The Battle Between Gameplay and Story


Hello there, beautiful readers! This is BrowQuirk back again to serve you guys some brain food that might provoke some more thought while you’re smashing away through all those games you kids play these days (insert ‘back in my day’ impersonation here). At the university that I attend for game development, we learn a great deal about conceptual things that have made me question my own beliefs in games over the past year. One of the things that I have begun to question in games is the issue between gameplay and story elements within games that are in a continuous flux against each other.

It’s a game developer’s job to create an experience for the player that will subconsciously convince them to continue playing, therefore creating a fun element and a challenge for the player without them knowing. Of course, this is an extremely simplistic view on making games, but it works for the point I’m trying to get across. Without all the fancy graphics and superb storylines, what you have left is the meat of the game: gameplay.

Allow me to elaborate. A game is simply something that you play with a defined mechanic and a goal to reach. For example, in soccer, the goal is to get as many points as possible before the time limit runs out, in order to beat the opposing team. The mechanic of the game is that you have to kick the ball back and forth, and you must make it into the goal in order to win. This is the game in its most simplistic form. Soccer, when looked at simply as a game, does not have any kind of story whatsoever. The sport is purely gameplay.

There are many mediums in which we can relay a story, and games are a very popular medium that allows developers to accomplish just that. This is because, through games, you can become completely invested – much more than any other medium – and you can become fully immersed and be that main character in the game, instead of viewing the situation from an outside perspective. However, games are not the best medium for telling a story. Books and movies are often much better at getting the story across to the viewer. However, they do not provide the experience, which in truth, is what we as game developers truly strive to bring to the player. Without the experience, we have nothing to sell. Therefore, some of the story is sacrificed, or sometimes gambled upon, in order to allow the player to be immersed.


For instance, a game’s story is often displayed through regular or in-game cinematics, items, scrolls, and dialogues. Unfortunately, this is a gamble because in many instances, players will skip the scrolls, try to zoom past the dialogues, and skip the cinematic simply because they only want to play the game. In effect, the story is lost to them, and hours of developer work is wasted. The best examples of where story loses out to gameplay are first person shooters, such as the many iterations of the Call of Duty franchise. Believe it or not, Call-Of-Duty used to have stories. When it first started, the game was entirely based upon a single-player series of missions that you had to go on, usually revolving around a war that the United States had been in, very similar to the Medal of Honor series at the time. Now, with online gameplay spiking in popularity, they’ve reduced their story modes to no more than a few hours of gameplay on the normal difficulties, and the developers have shoved a majority of time into enriching the multiplayer side of things. The developers leave tiny hints as to where you are in the world, while you’re running around the map trying to kill people, but it is unimportant to the game itself, and is often forgotten during these matches.
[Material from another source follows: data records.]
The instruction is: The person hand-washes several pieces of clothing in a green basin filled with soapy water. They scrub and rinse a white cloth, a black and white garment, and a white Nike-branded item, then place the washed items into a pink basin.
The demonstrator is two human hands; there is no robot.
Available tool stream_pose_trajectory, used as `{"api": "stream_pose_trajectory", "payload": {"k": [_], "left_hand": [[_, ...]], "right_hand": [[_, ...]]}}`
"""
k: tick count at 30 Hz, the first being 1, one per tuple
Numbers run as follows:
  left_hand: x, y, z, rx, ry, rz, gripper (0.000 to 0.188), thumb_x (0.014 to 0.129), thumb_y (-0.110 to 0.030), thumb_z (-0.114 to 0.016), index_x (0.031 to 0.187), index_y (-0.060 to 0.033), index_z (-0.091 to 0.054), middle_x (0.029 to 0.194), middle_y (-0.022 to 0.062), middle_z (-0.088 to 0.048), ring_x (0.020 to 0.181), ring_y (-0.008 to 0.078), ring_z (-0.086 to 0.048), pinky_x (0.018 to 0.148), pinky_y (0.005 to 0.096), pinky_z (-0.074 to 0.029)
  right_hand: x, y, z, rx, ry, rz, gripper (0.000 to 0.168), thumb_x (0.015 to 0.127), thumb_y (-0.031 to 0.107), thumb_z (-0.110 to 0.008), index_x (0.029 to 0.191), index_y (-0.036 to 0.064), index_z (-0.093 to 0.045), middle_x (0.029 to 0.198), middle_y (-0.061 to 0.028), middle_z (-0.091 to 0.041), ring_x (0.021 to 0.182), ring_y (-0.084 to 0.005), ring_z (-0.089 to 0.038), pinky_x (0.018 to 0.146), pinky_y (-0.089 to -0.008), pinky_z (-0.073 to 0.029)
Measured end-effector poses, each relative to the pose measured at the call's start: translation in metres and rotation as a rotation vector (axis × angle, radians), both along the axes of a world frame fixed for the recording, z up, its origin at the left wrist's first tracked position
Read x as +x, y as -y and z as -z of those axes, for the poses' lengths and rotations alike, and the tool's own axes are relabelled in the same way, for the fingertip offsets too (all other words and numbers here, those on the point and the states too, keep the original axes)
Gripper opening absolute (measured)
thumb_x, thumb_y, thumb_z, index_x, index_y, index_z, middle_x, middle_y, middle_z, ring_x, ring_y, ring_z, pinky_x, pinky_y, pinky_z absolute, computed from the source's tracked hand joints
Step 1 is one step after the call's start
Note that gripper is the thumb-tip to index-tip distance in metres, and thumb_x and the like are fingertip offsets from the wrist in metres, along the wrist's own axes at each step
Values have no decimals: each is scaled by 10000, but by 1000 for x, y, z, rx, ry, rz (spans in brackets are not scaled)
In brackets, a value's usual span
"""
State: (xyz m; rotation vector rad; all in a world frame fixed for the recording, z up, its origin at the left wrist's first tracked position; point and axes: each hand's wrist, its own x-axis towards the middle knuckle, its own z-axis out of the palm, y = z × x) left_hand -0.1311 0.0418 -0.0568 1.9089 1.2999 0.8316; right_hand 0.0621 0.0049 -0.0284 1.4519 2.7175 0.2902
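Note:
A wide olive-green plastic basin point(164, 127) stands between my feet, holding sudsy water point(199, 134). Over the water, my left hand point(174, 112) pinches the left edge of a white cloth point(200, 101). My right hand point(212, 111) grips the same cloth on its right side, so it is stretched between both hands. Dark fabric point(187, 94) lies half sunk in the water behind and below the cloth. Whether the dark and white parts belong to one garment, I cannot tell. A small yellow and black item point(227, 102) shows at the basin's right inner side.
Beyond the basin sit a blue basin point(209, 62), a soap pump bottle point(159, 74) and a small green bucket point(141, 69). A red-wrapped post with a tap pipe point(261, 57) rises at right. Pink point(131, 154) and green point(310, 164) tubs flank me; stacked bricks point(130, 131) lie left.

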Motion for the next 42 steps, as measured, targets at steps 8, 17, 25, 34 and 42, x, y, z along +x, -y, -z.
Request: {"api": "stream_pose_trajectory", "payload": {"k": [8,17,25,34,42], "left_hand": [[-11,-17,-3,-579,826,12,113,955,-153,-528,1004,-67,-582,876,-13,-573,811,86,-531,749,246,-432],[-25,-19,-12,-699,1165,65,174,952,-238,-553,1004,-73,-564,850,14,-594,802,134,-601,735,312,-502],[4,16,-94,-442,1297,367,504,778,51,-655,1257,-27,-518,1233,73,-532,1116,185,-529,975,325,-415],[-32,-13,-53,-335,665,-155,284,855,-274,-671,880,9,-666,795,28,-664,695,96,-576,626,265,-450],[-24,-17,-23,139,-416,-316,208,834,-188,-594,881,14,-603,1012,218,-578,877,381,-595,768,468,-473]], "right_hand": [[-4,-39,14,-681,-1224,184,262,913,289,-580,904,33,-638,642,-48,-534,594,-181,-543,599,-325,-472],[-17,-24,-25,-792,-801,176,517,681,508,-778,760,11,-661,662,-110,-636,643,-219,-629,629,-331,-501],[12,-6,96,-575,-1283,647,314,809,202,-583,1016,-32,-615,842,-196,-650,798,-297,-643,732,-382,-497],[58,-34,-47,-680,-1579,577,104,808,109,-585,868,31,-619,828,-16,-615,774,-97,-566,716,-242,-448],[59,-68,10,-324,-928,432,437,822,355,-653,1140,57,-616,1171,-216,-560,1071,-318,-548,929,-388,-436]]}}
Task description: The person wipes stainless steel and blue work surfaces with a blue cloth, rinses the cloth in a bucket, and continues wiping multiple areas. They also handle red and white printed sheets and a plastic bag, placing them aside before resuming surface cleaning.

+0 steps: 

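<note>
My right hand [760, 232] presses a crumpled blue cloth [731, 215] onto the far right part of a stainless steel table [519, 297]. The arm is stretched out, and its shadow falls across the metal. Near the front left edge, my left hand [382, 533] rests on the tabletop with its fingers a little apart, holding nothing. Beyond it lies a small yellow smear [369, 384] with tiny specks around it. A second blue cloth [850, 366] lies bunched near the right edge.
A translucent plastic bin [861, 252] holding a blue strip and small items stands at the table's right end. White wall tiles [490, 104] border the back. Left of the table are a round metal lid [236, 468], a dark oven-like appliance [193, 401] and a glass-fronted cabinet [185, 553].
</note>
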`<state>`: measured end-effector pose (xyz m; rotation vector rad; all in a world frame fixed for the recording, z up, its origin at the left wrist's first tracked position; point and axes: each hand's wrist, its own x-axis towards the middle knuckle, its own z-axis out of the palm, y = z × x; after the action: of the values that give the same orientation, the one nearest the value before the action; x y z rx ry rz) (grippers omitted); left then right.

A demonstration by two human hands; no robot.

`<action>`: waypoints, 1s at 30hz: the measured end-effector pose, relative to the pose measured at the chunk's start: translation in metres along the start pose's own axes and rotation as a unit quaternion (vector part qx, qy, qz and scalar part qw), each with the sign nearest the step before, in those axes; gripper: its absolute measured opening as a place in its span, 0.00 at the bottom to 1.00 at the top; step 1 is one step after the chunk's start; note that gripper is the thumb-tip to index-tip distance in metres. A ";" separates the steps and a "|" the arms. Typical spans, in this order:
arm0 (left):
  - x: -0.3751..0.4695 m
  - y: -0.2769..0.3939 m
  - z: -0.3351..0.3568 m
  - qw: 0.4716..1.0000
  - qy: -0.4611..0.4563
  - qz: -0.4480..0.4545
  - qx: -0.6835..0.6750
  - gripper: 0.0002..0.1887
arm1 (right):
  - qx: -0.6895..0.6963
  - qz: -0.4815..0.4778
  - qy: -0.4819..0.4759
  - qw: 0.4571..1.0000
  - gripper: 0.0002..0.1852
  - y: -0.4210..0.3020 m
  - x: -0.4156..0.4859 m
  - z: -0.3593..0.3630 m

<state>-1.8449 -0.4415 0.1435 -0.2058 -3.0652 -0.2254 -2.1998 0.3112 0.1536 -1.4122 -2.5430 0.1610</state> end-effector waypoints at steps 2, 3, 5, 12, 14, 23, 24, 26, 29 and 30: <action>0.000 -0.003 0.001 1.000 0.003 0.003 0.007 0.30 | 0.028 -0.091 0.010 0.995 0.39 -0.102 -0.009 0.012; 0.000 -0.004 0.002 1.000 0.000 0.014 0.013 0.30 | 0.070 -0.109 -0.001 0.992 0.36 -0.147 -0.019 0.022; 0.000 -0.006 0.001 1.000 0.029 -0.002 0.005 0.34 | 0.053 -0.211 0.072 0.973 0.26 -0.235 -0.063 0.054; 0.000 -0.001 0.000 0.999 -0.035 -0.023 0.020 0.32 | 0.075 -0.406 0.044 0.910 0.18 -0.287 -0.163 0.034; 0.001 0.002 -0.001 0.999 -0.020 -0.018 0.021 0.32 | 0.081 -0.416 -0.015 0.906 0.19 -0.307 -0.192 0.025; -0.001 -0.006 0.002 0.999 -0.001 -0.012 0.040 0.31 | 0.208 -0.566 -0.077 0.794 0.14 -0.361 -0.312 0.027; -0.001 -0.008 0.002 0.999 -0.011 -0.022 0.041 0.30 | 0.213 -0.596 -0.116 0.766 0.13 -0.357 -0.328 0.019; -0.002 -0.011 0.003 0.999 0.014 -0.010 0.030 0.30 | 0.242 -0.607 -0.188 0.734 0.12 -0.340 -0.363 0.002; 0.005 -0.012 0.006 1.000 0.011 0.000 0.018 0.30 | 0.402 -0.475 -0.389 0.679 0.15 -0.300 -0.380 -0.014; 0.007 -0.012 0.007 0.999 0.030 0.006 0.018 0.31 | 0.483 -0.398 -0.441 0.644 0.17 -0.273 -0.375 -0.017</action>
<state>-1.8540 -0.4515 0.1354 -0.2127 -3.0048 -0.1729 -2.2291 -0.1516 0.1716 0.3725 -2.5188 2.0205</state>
In conclusion, I’d like to finally state that the more story that you put into your game, the more chance you have of losing your mechanics. Just the same, focusing too much on the gameplay mechanics of the game you’re developing brings about a weaker story. Games, such as the Elder Scrolls series, reached that magical sweet-spot between gameplay and story, by placing very simple and natural gameplay mechanics into their games, so that the player can concentrate on the story while the gameplay becomes second nature to the player. This kind of synergy between these two seemingly opposing aspects of game development, doesn’t let the focus of the player fall into either side of the spectrum; but instead keeps their heading true north, while enjoying both aspects equally.

I hope that my views have helped you to think more about the games industry as a whole, and the thought processes involved in every detail and decision of creating an involving game with great gameplay mechanics, and an equally important and absorbing story.